Pediatric Clinic Care Joslin has a reputation for pioneering care and support of pediatric patients with diabetes and their families. The pediatric staff includes board-certified endocrinologists, pediatric diabetes nurse educators, pediatric nutritionists, child psychologists, a social worker, and a child life specialist.

Multicultural Health Clinics: In response to the fact that Latinos and Asian Americans develop diabetes at a much higher rate, Joslin established clinics for these patient populations. They offer culturally sensitive care and bilingual staff.

Patient EducationJoslin has the largest staff of Certified Diabetes Educators anywhere in the world. Specialists work with patients one-on-one, or through a variety of programs and classes. Educators work as part of the diabetes care team to provide coordinated, sequenced learning activities.

Nephrology Section: Joslin provides the educational, medical, and emotional support needed to manage all forms of kidney disease, which impacts a significant number of people with diabetes.
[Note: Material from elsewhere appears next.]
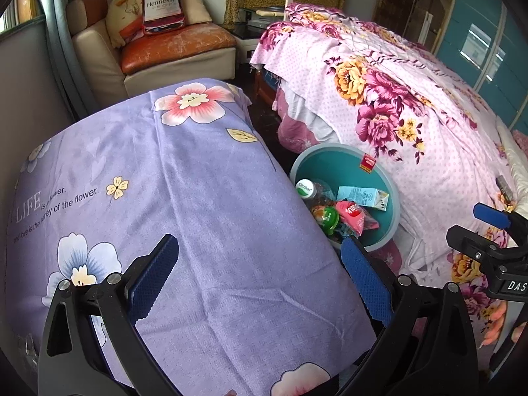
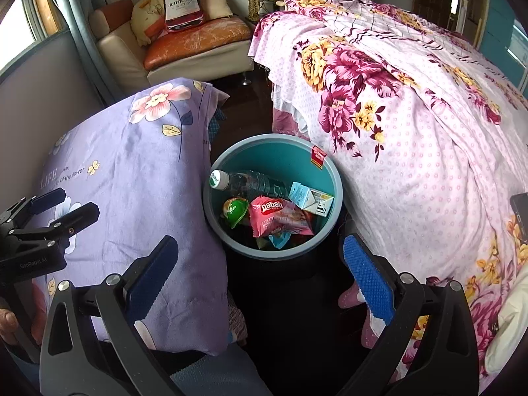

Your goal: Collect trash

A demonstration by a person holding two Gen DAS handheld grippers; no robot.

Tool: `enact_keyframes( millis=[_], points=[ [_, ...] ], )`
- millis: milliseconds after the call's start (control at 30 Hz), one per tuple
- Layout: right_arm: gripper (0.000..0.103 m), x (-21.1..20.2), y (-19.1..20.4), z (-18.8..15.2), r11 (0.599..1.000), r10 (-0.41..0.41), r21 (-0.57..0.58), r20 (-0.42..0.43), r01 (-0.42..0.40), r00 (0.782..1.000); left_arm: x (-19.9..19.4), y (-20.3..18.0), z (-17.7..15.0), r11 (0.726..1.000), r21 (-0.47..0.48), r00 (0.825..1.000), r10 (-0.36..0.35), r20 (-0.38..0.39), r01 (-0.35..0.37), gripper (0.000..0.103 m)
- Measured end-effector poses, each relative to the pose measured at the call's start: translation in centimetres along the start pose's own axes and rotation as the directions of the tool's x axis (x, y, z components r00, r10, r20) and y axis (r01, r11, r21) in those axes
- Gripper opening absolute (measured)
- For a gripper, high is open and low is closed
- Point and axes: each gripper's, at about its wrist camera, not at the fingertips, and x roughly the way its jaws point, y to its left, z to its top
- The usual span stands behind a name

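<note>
Bin straight ahead of the right gripper, both grippers released.

The teal bin [image 2: 274, 151], holding a bottle [image 2: 244, 180], carton [image 2: 310, 198] and pink wrapper [image 2: 277, 216], sits center frame beyond the right gripper [image 2: 260, 274]; the left gripper [image 1: 260, 277] hovers over the purple-covered surface [image 1: 148, 181], bin at its right.

Teal bin [image 1: 392, 198]: near rim hidden behind lavender floral cloth [image 1: 184, 198] in left wrist view. Clear water bottle [image 2: 254, 180] base buried under carton [image 2: 312, 199]. Phone [image 2: 519, 211] cut by frame edge.
</note>
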Motion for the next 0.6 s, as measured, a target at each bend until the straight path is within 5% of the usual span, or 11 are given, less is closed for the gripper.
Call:
enact_keyframes(
  millis=[600],
  points=[
    [0.096,2.8,2.3,-0.2,0.999,-0.001,-0.035,-0.039,-0.001,0.999,1.7,2.4,-0.9,0.998,-0.046,0.999,0.034,-0.027,-0.035,0.099]
  ],
)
The goal is to detect, delay, and potentially reverse the effects of diabetes on the kidneys as early as possible.

Joslin also offers specialty programs in cardiovascular disease, mental health and counseling services, peripheral neuropathy, obesity, insulin pump therapy, diabetes and pregnancy, diabetes and aging, hypoglycemia, sexual function and disorders of the feet.

Joslin has a number of initiatives aimed at developing and providing culturally-competent diabetes education, such as the Latino Diabetes Initiative and the Asian American Diabetes Initiative.

==Research==
Many important improvements in diabetes care were developed at Joslin. These include recognition that tight blood glucose control can slow or prevent diabetes complications, creation of treatment protocols to enable women with diabetes to have healthy babies, the identification of markers for pre-diabetes, and pioneering laser surgery for diabetic eye disease. Joslin researchers have won awards and recognition from the National Academy of Sciences, the National Academy of Medicine, and the American Diabetes Association, among many others.

== New Joslin Diabetes Center Location ==
As of July, 2026, The Joslin Diabetes Center has moved to its new location in the Carl J. Shapiro Clinical Center Building at Beth Israel Deaconess Medical Center. The new center is diagonally across the street from the former site on One Joslin Place.The Diabetes clinics (Adult, Adolescent and Pediatric) are on the first floor. The Beetham Eye Institute is on the second floor. At the former site of the Joslin Diabetes Center a new cancer center is scheduled to be built.